So there's going to be kind of two parts, one that's going to correspond to the variables, and the other part that's going to correspond to the clauses. And so for each variable, I'm going to have a diamond structure here. So there's a little starting thing that's going to be unique to the first variable.

But then every variable is going to have a little diamond structure here. And they're going to be attached one to the next. And we'll understand what this means when we play geography on this piece of the graph, but let's just understand the structure first.

So this is the start node. And now, here Player I is going to play the role of Exist. Player II is going to play the role of For All.

And in fact, I'm going to identify that. So I'm going to call-- because it's going to be helpful just to think about Player I as being the Exist player. So the Exist player is going to be playing on this graph. The Exist and the For All players are going to be playing on the graph. It's really just Players I and II.

So the Exist player, Player I, by the rules, has to pick the start node. And now it's Player II's move, the For All player's move. Now, if you're with me on this graph, the For All player's move is now not very interesting because it's forced. It has to go to here, because again, they're just picking the nodes of a simple path in this graph. So the For All, Player II, the For All player, has to go here if Exist started over there.

Now it's the Exist player's turn. And now something interesting happens. The Exist player has a choice-- it can either go left or right. There are two possibilities.

And then after that, the For All player's turn, who is, again, just forced. So far, For All has not had much interesting stuff to do in this, has not had to think hard.
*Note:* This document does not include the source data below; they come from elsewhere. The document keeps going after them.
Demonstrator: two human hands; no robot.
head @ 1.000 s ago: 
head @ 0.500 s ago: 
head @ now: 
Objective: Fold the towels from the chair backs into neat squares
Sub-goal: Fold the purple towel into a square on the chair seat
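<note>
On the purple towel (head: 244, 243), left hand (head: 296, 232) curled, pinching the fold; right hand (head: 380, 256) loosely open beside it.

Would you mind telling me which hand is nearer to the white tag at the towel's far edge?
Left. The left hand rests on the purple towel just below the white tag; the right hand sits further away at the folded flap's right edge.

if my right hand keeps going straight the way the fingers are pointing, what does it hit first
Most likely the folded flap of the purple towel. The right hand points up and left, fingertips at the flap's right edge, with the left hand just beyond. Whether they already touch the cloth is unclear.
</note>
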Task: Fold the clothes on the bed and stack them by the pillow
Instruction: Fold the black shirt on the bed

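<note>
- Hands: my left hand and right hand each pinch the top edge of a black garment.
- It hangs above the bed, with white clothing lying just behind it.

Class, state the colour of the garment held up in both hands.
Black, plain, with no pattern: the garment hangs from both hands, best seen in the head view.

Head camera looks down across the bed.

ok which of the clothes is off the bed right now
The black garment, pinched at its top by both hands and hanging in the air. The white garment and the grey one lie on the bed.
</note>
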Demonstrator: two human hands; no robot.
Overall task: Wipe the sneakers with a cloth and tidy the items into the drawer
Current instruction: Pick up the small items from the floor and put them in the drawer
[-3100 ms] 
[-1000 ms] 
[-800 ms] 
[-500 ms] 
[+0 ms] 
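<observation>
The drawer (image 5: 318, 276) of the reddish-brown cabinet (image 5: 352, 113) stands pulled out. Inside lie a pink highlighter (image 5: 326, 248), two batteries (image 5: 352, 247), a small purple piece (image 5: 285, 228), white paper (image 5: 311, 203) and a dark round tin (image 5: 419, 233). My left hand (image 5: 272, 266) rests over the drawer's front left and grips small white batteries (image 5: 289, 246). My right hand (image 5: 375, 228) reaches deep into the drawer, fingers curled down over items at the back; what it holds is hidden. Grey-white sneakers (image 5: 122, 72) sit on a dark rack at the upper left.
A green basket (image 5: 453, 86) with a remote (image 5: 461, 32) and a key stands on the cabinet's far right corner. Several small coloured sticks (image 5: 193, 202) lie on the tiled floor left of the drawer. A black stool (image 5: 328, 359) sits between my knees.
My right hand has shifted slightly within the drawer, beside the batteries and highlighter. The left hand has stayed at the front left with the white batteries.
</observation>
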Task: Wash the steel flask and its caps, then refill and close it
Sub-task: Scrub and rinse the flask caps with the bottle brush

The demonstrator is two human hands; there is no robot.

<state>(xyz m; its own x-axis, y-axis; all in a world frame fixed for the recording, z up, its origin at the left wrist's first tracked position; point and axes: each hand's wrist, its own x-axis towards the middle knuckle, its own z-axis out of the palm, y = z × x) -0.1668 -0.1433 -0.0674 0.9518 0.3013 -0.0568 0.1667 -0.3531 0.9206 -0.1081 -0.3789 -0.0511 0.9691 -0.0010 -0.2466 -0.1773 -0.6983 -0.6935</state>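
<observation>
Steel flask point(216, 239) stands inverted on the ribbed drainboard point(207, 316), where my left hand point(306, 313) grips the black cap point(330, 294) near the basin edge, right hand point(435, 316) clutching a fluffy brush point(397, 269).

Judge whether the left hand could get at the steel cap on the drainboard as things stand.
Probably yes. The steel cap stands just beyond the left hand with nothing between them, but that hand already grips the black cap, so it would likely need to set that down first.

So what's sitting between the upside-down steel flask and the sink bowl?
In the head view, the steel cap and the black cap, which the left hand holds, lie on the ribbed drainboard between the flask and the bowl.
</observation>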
So no matter whether Exist went left or right, the For All player's move is forced and ends up over here.

And now it's this player's turn. And again, this is kind of an easy one. Oh, before I do that, let's just look at how that play could go.

So the first two moves, as kind of I was suggesting, Exist goes here and then For All goes there. I'm going to illustrate possible plays through this graph by tracing them out in green. So now Exist goes here, For All goes there.

Those were forced. But now, the Exist player goes, could either go this way or could go that way. So those are two possible different ways of playing the game that we're building.

And now, whose turn is it here? This was the For All player picked this one, so the next turn is the Exist player, and that's forced. But now notice-- now for the first time, the For All player has to think, because the For All player can either go left or right, so could either go left, or it could go right. And so then there's going to be a sequence of these diamond structures, where they're constructed so that alternately either the Exist has a choice or the For All player has a choice, until you get all the way down to the bottom.

That is the graph we've built so far. Now, if we stopped here, then whoever ended up at this point, whether it was Exist or For All, would be the winner because there's nowhere for the opponent to go. Of course, that wouldn't be very interesting. So there's going to be more stuff we're going to add on, which are going to correspond to the clauses.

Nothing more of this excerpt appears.